Carver se marchó amilanado. La cabeza le zumbaba con solo recordar las listas que le quedaban por ver, tanto que cuando salió a la calle Warren apenas oyó la conocida voz que gritaba:
—¡Carver!
Levantó la vista. Por la ventanilla del coche de punto detenido en la esquina se asomaba con gran excitación una bonita joven. La ropa nueva y elegante resultaba totalmente desconocida, pero el cabello negro y la cara pecosa eran inconfundibles.
—¡Delia! —gritó él acercándose al trote.
—¡Es estupendo! Acabo de salir del Edificio New York Times. ¡Es un sitio increíble! ¡He visto los archivos, la redacción, todo!
Claro. El Times estaba en Park Row, apodada Calle de la Prensa, a solo unas manzanas de distancia.
—¡Genial! —dijo Carver.
—Íbamos a casa, a West Franklin, 27. El tío de Jerrik les alquila un edificio victoriano precioso, estilo Reina Ana, con un roble enorme que queda justo delante de la ventana de mi cuarto. Todavía no lo he probado, pero parece fácil de trepar. ¿Y tú qué? ¿Comprándote algo en Devlin?
Claro. Allí estaba Delia de punta en blanco y él con su ropa raída del orfanato Ellis. Por mucho que le avergonzara, no podía decirle la verdad, y no solo por haber entrado en una sede central secreta, sino porque Delia era la pupila de unos periodistas.
—No… solo iba a casa —contestó.
—¡Eso es que te ha adoptado alguien! ¿El viejo detective?
«Sí, y vivimos en un manicomio», hubiera querido contestarle Carver, pero farfulló:
—No, no es él.
—Ah… —Delia puso cara de no creérselo—. ¿Entonces quién?
—Otra… persona —tartamudeó Carver.
—¿Y tiene nombre? —preguntó Delia pacientemente.
El embarazoso silencio duró hasta que la mujer que la acompañaba se inclinó hacia delante. Era Anne Ribe, la joven del Día de los Padres Potenciales. Sus ojos brillaban con una inteligencia que, pese a su falta de parentesco con Delia, a Carver le recordaron a esta. Anne extendió una mano enguantada y dijo:
—¡El misterioso Carver Young! Delia nos habla mucho de ti y, sin embargo, nos cuenta tan poco…
¿De verdad? Qué sorpresa, y Delia parecía bastante incómoda. Carver se quedó desconcertado pero se acordó de estrechar la mano tendida.
—Es que no hay mucho que contar —respondió.
—¿Podemos llevarte?

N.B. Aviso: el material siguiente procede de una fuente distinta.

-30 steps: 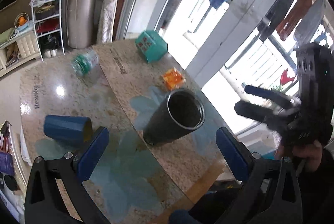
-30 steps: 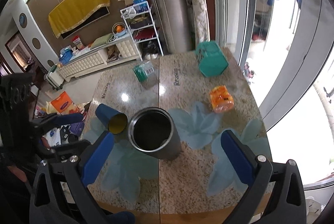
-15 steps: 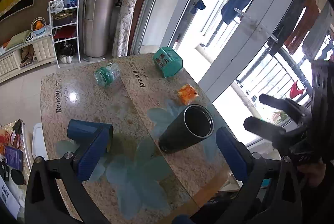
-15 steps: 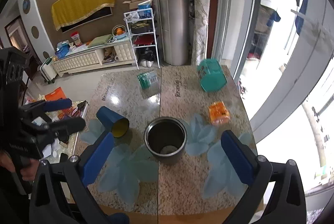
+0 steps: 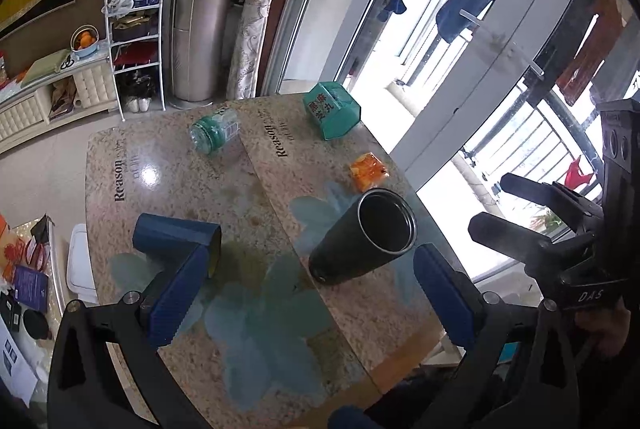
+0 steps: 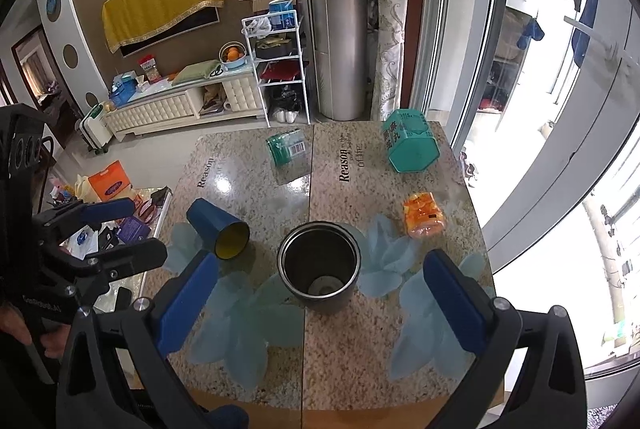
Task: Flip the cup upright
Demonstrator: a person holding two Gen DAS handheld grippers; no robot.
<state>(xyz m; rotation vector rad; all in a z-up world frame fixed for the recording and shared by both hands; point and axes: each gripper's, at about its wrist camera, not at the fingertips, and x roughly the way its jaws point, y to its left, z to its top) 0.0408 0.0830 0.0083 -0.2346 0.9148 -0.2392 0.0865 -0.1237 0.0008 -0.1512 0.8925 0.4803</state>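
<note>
Risk: dark-blue plastic cup (image 6: 218, 229) lying sideways on granite desk (image 6: 360, 341) may roll from either wide-apart, empty hand-held gripper (left (image 5: 312, 295), right (image 6: 320, 301)) into upright steel tumbler (image 6: 320, 269).

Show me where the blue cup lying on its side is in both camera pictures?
Left wrist view: the blue cup lies at lower left on the table, partly behind the left tongs' blue pad.
Right wrist view: it lies left of centre, yellow inside facing the camera.
Shared landmark: the upright dark steel tumbler stands to its right in both.
</note>
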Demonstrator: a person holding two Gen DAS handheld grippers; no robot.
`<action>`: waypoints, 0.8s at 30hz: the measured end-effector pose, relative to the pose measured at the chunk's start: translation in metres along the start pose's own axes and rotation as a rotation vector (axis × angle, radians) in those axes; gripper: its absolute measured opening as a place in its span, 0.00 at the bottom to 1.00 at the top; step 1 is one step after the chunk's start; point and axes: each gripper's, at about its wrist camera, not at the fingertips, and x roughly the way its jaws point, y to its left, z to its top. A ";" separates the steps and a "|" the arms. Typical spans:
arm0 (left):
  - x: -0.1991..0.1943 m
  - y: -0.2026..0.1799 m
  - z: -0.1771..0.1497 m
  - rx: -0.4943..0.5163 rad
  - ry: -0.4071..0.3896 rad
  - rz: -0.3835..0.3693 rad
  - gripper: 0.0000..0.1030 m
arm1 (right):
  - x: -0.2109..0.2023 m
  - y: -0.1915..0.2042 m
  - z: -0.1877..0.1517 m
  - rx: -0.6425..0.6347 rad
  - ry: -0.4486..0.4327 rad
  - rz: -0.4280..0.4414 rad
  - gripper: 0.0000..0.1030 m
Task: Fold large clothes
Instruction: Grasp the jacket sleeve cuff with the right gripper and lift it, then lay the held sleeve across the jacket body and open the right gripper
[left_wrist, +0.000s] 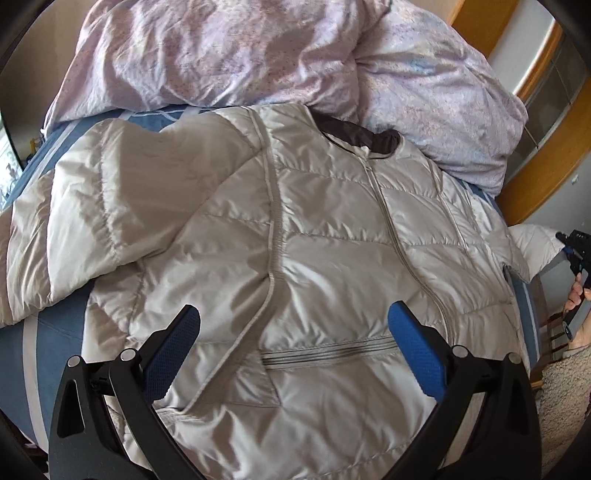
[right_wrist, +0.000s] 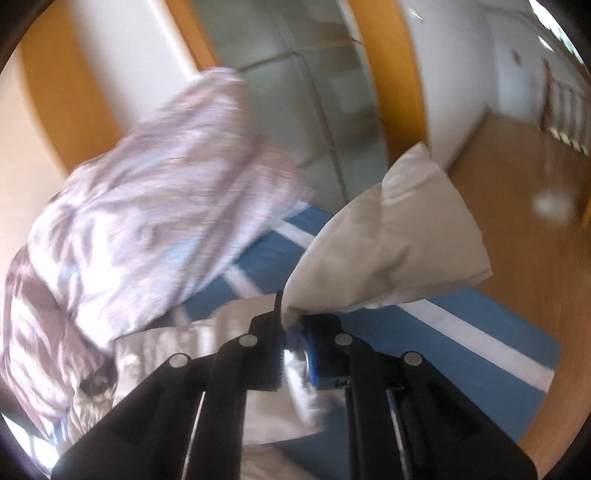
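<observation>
Left tool (left_wrist: 294, 339) spread wide over beige jacket (left_wrist: 332, 236) on blue bedsheet (left_wrist: 22, 350), right tool (right_wrist: 293, 334) clenching its sleeve (right_wrist: 388, 251).

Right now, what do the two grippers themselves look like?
Left gripper: matte black plastic linkage arms, silver round pivot pins, blue dimpled rubber finger pads. Right gripper: the same black arms and silver pins, a blue pad on one finger. No cables or sleeves visible.

A blue bedsheet (left_wrist: 22, 343) with pale stripes covers the bed, and a crumpled lilac floral duvet (left_wrist: 229, 51) is heaped at its far side. Behind stand an orange wooden door frame (right_wrist: 391, 74) with what seems frosted glass, white walls (right_wrist: 454, 66) and a wooden floor (right_wrist: 517, 206) in daylight.
</observation>
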 end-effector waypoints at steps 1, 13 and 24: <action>-0.001 0.004 0.001 -0.014 -0.005 0.001 0.99 | -0.006 0.017 -0.001 -0.040 -0.011 0.021 0.11; -0.035 0.047 0.005 -0.104 -0.138 0.076 0.99 | -0.048 0.214 -0.065 -0.383 0.034 0.381 0.11; -0.049 0.071 0.001 -0.133 -0.167 0.088 0.99 | 0.002 0.324 -0.210 -0.653 0.319 0.376 0.12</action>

Estoy segura de que Delia está deseando que la pongas al día.
—¡No! —exclamó Carver, con tal contundencia que Anne Ribe parpadeó y esbozó una sonrisita suspicaz—. Gracias, pero es que tengo que ir andando.
—¿A dónde? —preguntó Delia, y se le acercó para decirle con el movimiento de los labios—: ¿Qué pasa?
—¡Nada! —contestó él del mismo modo mientras retrocedía.
Delia puso una cara muy larga.
—Es complicado —se justificó Carver.
—Sí, ya —replicó su amiga echándose hacia atrás y aplastándose contra el asiento.
—Bueno, pues ¡encantada de conocerte! —dijo Anne Ribe y el coche se puso en marcha.
Carver, confuso y angustiado, lo miró alejarse. Aunque a Delia le encantaba desafiarlo y chincharlo, formaba parte de su vida desde siempre. Pensó en llamar al carruaje o en perseguirlo para contárselo todo… pero no pudo. Ya tenía bastante con enfrentarse a su nueva vida.
Y a cincuenta y siete Jay Cusacks, de momento.